Julia is a great Python challenger in data science, its development started in 2009 and the language became popular when the compiler became open source in 2012. It is currently available under the MIT license. The goal is to create a language with the advantages of Python (simplicity and dynamism), R (statistical processing), C (speed of execution), Perl (string processing), Mathlab (linear algebra), and others. It also wants to be distributed, generic.
In the tradition of Pascal, the name of the language comes from the French mathematician Gaston Julia, discoverer of fractals.
Its simplicity and scientific capabilities make it a possible alternative to Python. But is it superior? It is generally much faster than Python, which uses libraries written in C to compensate for the slowness of the interpreter. Which one is the fastest to run an algorithm is important, but what matters most is how they behave on large datasets, such as matrix calculations. See Benchmarks.
The advantage over Python is that libraries can also be written in Julia and compiled, whereas a different language must be used to add fast functions to Python.
Functionality and syntax are also compared.
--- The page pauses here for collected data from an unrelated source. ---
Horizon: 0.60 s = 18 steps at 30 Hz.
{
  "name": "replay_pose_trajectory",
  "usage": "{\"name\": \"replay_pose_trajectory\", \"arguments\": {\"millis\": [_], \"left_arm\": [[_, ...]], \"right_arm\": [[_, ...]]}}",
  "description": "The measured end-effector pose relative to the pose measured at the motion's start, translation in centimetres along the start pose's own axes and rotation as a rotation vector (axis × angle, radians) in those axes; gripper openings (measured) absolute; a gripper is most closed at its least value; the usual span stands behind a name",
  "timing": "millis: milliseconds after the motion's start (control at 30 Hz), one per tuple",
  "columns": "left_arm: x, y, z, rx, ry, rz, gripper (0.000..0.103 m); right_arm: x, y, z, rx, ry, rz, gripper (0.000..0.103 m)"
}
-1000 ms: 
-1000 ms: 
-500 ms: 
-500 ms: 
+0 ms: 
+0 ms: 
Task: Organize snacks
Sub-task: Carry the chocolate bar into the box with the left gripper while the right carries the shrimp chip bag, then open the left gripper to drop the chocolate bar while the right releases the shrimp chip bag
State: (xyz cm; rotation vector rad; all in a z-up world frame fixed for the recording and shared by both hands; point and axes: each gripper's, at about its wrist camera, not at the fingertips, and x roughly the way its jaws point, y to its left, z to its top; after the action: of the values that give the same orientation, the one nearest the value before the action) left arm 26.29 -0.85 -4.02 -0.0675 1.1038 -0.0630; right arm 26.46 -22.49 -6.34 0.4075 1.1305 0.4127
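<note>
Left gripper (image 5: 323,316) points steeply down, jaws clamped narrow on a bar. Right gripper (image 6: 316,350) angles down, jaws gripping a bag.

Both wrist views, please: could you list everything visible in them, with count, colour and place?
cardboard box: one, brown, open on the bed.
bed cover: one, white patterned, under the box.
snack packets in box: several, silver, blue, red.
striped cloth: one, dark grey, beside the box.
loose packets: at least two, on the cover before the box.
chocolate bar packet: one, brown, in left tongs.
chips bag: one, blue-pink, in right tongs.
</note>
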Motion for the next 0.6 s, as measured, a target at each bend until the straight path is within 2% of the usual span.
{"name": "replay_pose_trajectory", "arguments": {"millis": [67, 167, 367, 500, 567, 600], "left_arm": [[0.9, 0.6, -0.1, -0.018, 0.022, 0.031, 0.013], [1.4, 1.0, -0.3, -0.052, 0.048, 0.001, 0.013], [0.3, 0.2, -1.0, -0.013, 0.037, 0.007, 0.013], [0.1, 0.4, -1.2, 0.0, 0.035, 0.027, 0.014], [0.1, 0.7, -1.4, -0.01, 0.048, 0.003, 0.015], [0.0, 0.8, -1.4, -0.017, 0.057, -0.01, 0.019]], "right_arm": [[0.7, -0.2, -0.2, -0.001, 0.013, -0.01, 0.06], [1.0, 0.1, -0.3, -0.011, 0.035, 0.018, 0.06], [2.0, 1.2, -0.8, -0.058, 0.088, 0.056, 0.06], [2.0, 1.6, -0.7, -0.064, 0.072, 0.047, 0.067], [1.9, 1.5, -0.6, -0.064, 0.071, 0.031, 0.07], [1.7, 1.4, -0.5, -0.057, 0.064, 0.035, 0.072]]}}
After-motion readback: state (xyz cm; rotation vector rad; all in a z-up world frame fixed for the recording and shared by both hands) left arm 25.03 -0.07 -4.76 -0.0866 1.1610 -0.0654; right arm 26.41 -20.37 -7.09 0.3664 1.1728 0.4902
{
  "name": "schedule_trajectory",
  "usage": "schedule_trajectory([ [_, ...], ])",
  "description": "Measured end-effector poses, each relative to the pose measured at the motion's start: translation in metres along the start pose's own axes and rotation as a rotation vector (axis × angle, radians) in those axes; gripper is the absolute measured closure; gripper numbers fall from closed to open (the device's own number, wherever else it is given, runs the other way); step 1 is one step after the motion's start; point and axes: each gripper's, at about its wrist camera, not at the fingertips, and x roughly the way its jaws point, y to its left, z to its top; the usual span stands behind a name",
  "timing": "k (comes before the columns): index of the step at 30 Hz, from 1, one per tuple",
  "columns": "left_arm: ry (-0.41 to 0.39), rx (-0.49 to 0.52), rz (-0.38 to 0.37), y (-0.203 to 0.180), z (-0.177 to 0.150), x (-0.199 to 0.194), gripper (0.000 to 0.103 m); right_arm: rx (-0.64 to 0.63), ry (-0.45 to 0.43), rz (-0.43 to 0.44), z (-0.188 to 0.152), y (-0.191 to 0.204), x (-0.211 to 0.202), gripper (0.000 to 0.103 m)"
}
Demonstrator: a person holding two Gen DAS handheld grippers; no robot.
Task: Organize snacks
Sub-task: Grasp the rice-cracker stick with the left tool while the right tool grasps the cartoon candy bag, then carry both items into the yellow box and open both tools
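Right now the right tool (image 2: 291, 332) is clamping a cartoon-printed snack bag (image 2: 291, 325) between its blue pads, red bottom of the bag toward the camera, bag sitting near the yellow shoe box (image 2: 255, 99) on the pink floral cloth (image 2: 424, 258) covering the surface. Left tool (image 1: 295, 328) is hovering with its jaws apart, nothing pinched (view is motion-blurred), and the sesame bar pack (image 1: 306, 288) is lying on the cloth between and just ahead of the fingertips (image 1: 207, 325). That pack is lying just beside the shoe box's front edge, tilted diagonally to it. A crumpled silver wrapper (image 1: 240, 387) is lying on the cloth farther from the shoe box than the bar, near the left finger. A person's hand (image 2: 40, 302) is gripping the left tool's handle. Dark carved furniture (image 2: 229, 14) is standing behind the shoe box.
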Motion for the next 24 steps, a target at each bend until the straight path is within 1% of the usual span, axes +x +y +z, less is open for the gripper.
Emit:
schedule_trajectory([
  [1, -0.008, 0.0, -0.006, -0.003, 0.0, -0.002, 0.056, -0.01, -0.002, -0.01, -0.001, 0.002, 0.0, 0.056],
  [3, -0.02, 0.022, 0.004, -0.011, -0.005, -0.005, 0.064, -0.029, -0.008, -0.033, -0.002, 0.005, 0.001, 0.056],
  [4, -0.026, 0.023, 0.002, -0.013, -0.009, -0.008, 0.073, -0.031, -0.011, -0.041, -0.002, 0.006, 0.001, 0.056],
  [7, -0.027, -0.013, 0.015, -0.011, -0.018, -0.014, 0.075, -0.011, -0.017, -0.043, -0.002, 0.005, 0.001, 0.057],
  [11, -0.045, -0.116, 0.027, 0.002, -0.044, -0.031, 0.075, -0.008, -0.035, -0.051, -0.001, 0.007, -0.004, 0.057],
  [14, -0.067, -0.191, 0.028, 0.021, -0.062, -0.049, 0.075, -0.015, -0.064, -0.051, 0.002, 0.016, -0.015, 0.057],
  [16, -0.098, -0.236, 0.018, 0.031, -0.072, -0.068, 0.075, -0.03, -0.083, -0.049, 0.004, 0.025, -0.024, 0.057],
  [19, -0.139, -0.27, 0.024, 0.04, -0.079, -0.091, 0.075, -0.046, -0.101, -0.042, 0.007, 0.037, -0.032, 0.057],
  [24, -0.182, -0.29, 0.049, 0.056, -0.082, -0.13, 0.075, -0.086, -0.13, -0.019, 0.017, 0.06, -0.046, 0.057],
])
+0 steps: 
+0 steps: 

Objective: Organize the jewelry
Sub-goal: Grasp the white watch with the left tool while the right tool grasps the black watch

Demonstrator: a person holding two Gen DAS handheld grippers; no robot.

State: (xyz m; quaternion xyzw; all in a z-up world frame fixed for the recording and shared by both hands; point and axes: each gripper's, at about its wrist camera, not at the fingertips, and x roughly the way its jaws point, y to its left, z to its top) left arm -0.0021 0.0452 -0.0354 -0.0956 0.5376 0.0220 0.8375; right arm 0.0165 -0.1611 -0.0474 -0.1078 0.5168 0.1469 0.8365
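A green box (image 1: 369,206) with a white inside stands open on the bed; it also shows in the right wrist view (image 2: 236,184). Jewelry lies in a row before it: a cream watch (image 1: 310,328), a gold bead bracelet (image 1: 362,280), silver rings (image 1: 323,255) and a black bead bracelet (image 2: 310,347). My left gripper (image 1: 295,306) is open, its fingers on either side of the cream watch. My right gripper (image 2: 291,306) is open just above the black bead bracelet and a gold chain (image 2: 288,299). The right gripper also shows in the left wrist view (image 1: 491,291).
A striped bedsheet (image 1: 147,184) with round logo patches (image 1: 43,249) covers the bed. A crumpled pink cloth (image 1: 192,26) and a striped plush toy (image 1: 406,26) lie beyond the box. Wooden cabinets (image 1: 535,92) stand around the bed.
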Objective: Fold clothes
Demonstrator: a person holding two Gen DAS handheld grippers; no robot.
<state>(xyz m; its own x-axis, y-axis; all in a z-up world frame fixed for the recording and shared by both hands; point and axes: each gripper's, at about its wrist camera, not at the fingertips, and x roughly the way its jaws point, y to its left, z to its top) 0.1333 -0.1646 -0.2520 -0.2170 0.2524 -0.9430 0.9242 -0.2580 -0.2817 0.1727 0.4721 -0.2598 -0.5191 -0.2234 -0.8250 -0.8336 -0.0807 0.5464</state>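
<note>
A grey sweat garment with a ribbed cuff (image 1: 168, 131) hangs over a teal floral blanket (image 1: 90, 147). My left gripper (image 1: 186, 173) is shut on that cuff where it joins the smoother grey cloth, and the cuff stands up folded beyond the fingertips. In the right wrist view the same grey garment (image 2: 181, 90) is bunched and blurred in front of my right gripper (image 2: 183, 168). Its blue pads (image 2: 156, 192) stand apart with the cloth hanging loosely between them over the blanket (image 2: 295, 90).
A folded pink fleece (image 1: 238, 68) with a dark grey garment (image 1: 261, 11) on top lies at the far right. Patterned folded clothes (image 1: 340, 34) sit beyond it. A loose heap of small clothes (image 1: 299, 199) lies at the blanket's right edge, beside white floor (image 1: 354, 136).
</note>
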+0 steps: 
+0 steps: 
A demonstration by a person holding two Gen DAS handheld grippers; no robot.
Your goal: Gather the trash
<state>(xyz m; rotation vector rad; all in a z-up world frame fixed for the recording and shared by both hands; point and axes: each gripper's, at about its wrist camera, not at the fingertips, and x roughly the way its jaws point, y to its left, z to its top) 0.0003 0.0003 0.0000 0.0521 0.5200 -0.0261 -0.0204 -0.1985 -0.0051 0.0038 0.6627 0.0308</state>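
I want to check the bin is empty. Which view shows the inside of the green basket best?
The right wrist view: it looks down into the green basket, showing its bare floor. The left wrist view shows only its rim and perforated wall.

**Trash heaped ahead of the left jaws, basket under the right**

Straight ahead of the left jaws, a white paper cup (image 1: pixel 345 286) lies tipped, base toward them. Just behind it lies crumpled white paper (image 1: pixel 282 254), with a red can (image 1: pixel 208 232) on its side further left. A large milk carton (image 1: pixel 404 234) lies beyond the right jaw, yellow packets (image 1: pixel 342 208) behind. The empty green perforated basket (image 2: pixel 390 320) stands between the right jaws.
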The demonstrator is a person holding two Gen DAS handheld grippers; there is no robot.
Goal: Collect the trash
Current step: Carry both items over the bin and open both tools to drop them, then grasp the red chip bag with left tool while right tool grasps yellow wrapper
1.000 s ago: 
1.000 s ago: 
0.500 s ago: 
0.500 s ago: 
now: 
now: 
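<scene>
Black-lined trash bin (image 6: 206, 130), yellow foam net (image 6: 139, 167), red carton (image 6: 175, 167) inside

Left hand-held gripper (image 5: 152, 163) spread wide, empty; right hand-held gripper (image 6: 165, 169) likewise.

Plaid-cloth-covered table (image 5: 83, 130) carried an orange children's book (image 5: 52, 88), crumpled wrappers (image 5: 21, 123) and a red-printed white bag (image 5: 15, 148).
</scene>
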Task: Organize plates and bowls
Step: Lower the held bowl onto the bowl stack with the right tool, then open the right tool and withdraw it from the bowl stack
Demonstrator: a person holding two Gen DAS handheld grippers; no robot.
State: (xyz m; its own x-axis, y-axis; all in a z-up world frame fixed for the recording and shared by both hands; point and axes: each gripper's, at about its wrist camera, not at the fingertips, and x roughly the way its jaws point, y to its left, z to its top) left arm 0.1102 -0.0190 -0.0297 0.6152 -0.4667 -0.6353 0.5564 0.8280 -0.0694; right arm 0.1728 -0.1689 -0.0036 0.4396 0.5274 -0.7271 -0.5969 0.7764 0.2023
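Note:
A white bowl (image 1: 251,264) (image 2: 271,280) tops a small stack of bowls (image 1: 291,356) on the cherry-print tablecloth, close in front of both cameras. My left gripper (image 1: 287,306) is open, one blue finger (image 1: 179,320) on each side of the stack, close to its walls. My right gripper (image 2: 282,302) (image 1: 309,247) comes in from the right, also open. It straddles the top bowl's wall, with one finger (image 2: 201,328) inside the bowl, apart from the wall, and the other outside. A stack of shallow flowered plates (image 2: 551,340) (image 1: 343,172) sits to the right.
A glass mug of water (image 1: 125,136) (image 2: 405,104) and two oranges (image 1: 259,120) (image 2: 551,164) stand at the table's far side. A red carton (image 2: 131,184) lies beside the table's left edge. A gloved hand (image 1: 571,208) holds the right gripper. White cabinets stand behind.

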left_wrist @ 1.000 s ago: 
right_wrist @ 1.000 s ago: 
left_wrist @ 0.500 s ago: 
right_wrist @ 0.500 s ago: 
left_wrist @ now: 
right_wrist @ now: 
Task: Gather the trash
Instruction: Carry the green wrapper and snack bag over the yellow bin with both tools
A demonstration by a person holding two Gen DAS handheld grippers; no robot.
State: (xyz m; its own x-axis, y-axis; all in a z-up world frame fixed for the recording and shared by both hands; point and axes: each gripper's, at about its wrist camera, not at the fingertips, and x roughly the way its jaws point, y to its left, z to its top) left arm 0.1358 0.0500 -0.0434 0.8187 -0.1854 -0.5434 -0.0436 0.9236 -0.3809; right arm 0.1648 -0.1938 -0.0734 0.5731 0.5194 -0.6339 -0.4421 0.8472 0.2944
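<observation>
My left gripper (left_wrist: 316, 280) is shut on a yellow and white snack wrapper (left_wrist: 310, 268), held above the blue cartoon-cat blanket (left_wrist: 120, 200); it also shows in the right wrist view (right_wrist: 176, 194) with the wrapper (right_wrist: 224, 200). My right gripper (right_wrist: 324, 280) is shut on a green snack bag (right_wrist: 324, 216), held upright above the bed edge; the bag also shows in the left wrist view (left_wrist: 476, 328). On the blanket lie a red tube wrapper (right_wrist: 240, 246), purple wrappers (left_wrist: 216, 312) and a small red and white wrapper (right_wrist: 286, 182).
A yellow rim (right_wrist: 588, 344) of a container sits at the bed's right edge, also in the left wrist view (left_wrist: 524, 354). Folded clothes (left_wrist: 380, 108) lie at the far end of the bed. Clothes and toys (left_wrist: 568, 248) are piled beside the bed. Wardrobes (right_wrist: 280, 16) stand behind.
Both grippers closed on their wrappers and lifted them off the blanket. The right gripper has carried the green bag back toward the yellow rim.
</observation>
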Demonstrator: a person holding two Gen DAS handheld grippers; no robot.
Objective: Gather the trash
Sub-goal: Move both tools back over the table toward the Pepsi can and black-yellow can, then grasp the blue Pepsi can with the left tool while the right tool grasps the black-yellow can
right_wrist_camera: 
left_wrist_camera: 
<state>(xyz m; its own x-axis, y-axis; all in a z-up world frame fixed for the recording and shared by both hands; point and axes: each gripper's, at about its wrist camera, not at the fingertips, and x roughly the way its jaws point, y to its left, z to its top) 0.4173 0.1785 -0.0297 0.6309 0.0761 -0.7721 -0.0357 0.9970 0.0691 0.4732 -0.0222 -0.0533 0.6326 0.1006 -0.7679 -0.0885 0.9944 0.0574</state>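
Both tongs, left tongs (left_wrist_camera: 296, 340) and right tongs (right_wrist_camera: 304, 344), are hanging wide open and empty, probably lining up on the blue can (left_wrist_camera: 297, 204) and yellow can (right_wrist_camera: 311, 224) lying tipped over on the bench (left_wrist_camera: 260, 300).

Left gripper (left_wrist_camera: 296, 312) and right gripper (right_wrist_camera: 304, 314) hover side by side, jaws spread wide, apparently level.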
Both languages are meant to be easy to understand and are primarily aimed at a public that has no interest in hardware, and therefore in C-derived languages such as Go which are made to simplify the compiler’s task and not to improve the programmer’s productivity.
What is Genie
Genie is a full-stack MVC web framework that provides a streamlined and efficient workflow for developing modern web applications. It builds on Julia’s strengths (high-level, high-performance, dynamic, JIT-compiled), exposing a rich API and a powerful toolset for productive web development.